The KX Painter was an Attic black-figure vase painter. He was active between 585 and 570 BC. Besides the KY Painter, the KX Painter was the main representative of the Comast Group, which succeeded the Gorgon Painter. His conventional name was allocated by John Beazley. He is considered the better and chronologically somewhat earlier representative of the group. He was the first painter in Athens to occasionally depict komasts on his vases, a motif adopted from Corinthian vase painting. He mainly painted skyphoi, lekanes, kothones and Komast cups. In contrast to later representatives of the group, he still mostly painted animals, in a more careful and powerful style than the Gorgon Painter. Some mythological scenes by him are also known. Especially famous are his small-format mythical scenes placed within animal friezes.
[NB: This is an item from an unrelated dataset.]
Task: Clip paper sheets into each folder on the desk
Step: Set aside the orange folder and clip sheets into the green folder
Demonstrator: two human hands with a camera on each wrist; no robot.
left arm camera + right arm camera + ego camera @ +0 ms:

The KX Painter can be considered the first Attic painter to achieve a quality at par with that reached in Corinth, then the dominant centre of Greek vase painting. Imitations of his works are known from Boeotia.

== Bibliography ==
- John Beazley: Attic Black-figure Vase-painters. Oxford 1956, p. 23-28.
- John Boardman: Schwarzfigurige Vasen aus Athen. Ein Handbuch, von Zabern, 4. edn, Mainz 1994 (Kulturgeschichte der Antiken Welt, Vol 1) ISBN 3-8053-0233-9, p. 19.